→ REQUIRED WORK
Write out, as an exact transcription, the line that has "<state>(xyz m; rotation" and each line after it through the end of the data below.
(COLLECTED MATERIAL)
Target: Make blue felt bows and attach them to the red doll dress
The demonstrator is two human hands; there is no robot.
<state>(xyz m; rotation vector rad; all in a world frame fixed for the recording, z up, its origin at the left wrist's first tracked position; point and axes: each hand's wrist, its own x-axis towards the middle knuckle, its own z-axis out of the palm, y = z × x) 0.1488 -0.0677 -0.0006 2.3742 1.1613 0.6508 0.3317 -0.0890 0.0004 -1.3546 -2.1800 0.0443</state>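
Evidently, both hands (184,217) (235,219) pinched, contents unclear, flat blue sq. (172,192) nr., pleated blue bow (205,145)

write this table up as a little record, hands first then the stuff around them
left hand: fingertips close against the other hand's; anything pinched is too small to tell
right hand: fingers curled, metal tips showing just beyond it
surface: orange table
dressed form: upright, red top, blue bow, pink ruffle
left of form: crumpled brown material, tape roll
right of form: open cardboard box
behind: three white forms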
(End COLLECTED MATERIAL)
→ RESULT
<state>(xyz m; rotation vector rad; all in a world frame fixed for the recording, z up, its origin at the left wrist's first tracked position; point and axes: each hand's wrist, its own x-axis towards the middle knuckle, its own z-axis out of the palm, y = z × x) 0.1488 -0.0677 -0.0006 2.3742 1.1613 0.6508 0.3317 -0.0890 0.0004 -1.3546 -2.1800 0.0443</state>
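Evidently, both hands (184,217) (235,219) pinched, contents unclear, flat blue sq. (172,192) nr., pleated blue bow (205,145)

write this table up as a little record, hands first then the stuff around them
left hand: fingertips close against the other hand's; anything pinched is too small to tell
right hand: fingers curled, metal tips showing just beyond it
surface: orange table
dressed form: upright, red top, blue bow, pink ruffle
left of form: crumpled brown material, tape roll
right of form: open cardboard box
behind: three white forms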

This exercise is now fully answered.